The likes of Carroll, Adam, and Spearing may never have been good enough to make significant contributions to the first team, but the problem now that the window has closed is less about any loss of talent than it is about the club finding itself dangerously understaffed, particularly in attack. Facing four competitions and in all likelihood a 60 game season, and with three positions to fill in Rodgers' preferred 4-3-3, there is the need for 180 man-games across the forward line. At present, that would mean 45 games apiece for the club's top four attackers.
And right now, those top four attackers are Luis Suarez, Fabio Borini, Raheem Sterling, and Oussama Assaidi. Suarez is a proven talent who can terrorise opposition defences, but he has struggled to finish consistently at Liverpool. Meanwhile, Fabio Borini is 21 years old, promising but not entirely proven, and coming off his first full season in senior football where he played in 26 total matches for Roma. Then there's Raheem Sterling who is only 17, six months older than Lionel Messi when he broke through to Barcelona's first team as an 18-year-old who made 17 appearances in La Liga. And finally there's Assaidi, largely unknown though prolific in Holland and brought in on the cheap, who hasn't yet played a minute for Liverpool.

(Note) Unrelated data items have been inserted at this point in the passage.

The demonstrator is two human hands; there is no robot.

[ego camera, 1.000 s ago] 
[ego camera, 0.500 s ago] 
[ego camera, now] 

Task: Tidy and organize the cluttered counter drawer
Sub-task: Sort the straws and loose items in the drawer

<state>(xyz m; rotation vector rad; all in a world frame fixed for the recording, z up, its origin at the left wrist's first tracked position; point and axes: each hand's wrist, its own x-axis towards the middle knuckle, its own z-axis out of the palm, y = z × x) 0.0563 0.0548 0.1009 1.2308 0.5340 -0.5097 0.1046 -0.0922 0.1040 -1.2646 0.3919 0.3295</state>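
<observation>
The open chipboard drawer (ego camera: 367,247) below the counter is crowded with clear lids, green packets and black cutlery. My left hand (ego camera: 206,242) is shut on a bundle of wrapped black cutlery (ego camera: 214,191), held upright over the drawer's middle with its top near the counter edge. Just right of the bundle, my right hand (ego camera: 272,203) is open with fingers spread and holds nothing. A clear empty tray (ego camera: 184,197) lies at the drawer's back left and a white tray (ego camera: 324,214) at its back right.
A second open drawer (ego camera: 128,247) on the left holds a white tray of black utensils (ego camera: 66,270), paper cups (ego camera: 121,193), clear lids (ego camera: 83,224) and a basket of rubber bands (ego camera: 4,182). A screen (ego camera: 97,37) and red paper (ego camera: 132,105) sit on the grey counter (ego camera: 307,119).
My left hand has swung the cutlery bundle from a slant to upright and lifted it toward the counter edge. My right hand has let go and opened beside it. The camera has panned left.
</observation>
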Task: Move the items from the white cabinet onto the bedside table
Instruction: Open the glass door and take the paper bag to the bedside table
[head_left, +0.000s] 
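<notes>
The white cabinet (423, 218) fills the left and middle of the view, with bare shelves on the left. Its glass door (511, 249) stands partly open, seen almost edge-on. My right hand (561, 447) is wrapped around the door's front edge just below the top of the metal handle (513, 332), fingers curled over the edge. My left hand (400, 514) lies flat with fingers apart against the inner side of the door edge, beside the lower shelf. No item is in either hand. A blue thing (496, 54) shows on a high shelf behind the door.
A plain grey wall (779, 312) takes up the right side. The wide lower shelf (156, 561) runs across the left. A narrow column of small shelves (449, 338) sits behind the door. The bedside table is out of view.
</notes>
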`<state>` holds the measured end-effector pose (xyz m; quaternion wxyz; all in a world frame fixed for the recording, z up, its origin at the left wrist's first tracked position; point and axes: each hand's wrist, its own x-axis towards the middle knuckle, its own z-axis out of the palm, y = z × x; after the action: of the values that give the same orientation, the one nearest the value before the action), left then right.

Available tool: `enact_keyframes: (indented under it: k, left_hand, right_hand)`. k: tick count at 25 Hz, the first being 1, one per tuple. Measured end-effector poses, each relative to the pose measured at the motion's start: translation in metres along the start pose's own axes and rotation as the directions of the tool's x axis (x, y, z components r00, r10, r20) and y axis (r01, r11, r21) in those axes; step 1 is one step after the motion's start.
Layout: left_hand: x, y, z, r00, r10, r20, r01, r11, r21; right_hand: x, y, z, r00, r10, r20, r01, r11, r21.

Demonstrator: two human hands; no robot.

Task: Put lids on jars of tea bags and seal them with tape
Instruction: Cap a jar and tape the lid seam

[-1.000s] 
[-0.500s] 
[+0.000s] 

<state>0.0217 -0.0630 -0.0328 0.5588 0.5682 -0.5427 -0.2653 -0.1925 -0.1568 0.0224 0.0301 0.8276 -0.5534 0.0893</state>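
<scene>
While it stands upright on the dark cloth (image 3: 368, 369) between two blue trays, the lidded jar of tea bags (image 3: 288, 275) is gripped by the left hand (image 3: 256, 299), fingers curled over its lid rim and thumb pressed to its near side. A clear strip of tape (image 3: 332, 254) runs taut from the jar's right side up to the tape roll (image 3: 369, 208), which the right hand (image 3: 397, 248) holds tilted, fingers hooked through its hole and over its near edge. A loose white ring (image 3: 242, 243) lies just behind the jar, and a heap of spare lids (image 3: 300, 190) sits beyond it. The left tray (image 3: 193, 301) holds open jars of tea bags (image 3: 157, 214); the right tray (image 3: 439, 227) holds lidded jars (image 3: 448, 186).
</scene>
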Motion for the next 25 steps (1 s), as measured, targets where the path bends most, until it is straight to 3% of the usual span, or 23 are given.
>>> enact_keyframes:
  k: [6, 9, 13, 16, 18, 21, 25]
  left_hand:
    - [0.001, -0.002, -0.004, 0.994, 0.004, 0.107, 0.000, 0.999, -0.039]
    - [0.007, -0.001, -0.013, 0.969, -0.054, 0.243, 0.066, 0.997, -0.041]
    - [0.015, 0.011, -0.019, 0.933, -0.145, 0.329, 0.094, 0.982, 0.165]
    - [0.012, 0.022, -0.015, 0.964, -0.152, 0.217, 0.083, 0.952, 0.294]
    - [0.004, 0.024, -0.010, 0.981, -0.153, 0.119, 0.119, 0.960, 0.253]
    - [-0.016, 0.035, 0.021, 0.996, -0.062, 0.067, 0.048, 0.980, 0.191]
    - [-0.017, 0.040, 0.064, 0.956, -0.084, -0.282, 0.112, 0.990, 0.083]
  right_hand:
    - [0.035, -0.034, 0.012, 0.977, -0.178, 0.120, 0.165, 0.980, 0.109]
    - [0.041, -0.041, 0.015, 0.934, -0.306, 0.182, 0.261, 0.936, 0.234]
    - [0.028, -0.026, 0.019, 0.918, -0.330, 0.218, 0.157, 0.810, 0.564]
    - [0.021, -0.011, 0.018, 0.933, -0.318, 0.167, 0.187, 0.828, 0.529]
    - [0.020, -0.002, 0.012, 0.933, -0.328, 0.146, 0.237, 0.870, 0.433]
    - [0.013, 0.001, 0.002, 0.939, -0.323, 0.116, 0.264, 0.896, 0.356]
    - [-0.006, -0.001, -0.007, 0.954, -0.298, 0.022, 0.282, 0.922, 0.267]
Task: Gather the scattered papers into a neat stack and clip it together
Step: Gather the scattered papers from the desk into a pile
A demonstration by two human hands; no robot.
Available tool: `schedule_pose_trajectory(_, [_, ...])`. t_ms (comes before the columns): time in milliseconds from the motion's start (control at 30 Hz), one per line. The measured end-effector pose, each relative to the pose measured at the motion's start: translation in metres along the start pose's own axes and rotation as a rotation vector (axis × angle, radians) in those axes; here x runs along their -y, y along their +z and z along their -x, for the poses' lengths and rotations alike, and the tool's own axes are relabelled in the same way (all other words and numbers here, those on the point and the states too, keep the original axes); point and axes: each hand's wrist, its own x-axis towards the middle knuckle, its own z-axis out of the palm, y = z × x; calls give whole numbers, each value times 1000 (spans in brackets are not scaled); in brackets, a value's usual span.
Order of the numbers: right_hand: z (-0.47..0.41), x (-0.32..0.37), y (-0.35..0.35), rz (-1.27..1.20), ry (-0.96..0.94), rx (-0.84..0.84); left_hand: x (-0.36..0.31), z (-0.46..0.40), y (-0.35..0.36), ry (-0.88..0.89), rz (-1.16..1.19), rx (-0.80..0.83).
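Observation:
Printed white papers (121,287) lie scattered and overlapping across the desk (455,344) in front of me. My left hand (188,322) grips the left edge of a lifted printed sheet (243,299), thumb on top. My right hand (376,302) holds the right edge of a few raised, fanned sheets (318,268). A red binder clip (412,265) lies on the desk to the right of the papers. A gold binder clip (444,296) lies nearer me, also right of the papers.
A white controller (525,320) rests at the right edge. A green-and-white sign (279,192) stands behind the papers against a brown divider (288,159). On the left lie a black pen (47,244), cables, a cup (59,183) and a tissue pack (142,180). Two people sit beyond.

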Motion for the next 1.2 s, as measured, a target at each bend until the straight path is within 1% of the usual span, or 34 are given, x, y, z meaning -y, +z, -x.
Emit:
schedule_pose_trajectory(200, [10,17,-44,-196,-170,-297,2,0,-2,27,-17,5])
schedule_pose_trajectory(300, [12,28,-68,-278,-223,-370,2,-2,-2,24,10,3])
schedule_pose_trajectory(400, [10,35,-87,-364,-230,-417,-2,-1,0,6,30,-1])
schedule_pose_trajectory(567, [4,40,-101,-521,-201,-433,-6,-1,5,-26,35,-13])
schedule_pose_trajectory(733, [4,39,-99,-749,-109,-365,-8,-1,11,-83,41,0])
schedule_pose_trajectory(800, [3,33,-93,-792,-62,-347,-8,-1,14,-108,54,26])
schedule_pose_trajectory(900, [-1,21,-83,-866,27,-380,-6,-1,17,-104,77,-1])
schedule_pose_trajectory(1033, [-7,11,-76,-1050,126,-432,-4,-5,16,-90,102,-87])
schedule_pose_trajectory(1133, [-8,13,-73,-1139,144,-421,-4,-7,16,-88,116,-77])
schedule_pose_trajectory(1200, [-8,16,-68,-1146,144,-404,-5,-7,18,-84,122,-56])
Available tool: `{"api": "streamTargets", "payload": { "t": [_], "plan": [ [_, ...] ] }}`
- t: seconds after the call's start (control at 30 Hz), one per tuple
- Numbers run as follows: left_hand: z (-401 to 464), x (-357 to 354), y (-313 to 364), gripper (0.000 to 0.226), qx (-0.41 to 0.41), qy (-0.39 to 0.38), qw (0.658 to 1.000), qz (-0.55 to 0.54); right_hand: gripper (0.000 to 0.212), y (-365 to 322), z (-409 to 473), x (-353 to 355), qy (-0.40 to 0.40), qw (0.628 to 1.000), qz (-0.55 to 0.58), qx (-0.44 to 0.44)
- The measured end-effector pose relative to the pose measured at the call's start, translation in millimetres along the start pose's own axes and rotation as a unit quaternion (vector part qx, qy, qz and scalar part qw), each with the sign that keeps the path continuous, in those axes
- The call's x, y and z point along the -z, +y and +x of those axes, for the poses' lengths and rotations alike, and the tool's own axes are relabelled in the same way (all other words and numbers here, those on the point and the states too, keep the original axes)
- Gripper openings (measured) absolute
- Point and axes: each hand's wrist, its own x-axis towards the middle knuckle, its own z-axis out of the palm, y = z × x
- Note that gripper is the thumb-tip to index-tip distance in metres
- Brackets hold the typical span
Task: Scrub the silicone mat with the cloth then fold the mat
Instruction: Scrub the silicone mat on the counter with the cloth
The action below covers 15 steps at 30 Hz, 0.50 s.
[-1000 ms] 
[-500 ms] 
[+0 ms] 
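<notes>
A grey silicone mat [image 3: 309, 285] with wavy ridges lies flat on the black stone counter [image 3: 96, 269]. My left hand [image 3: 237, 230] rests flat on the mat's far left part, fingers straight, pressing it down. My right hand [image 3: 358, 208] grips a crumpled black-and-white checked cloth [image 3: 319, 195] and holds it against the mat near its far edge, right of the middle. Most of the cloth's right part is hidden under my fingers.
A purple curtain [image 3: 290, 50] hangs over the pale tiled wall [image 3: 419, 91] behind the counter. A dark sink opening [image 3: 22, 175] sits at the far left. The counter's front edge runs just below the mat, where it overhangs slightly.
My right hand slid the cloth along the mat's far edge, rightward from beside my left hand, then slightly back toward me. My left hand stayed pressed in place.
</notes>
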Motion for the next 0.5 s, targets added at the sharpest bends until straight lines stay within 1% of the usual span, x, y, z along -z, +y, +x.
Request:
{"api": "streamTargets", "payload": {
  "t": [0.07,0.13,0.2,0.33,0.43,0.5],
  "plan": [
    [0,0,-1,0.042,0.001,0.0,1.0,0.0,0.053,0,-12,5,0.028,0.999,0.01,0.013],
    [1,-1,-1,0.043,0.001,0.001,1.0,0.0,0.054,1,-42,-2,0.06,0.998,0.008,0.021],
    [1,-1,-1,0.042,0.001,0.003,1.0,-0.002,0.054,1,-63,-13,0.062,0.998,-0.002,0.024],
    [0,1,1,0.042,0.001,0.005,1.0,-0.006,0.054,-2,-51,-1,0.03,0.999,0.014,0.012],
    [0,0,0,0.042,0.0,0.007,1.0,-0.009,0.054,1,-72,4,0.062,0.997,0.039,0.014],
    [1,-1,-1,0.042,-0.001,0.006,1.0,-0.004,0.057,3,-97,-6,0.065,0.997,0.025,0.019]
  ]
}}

Between them there are 180 games worth of playing time that need filling, and beyond them the options are even less reassuring with newly minted left back Stewart Downing, often injured Joe Cole, and Adam Morgan, another unproven youngster and one who looked out of sorts on the right in his first senior appearance against Hearts in the Europa League on Thursday. Then there is Steven Gerrard, who many would like to see shifted into attack. Except that with Lucas injured and expected out until at least December, moving Gerrard into the attack would only result in the midfield becoming as thin as the forward line now is.
Liverpool's squad wasn't deep enough last season, lacking the quality to compete across three competitions. Now that squad has been made even more threadbare in the name of trimming the wage bill and faces four competitions. This is a recipe for disaster, and any hopes for success could easily begin to unravel at the first major injury, especially if it's to one of the forwards. Most will likely blame the manager if—or maybe just when—that does happen, but the real blame lies with the men who allowed him to go into the final day of the transfer window thinking he would be given their backing. The real blame lies with those who told him that if he offloaded wages, if he sold off fringe players and found a new home for the unwanted Andy Carroll, he would be able to replace the departed deadwood.
Last season Liverpool lacked for quality in depth. After the transfer window closed on Friday night they find themselves quite simply lacking depth of any kind.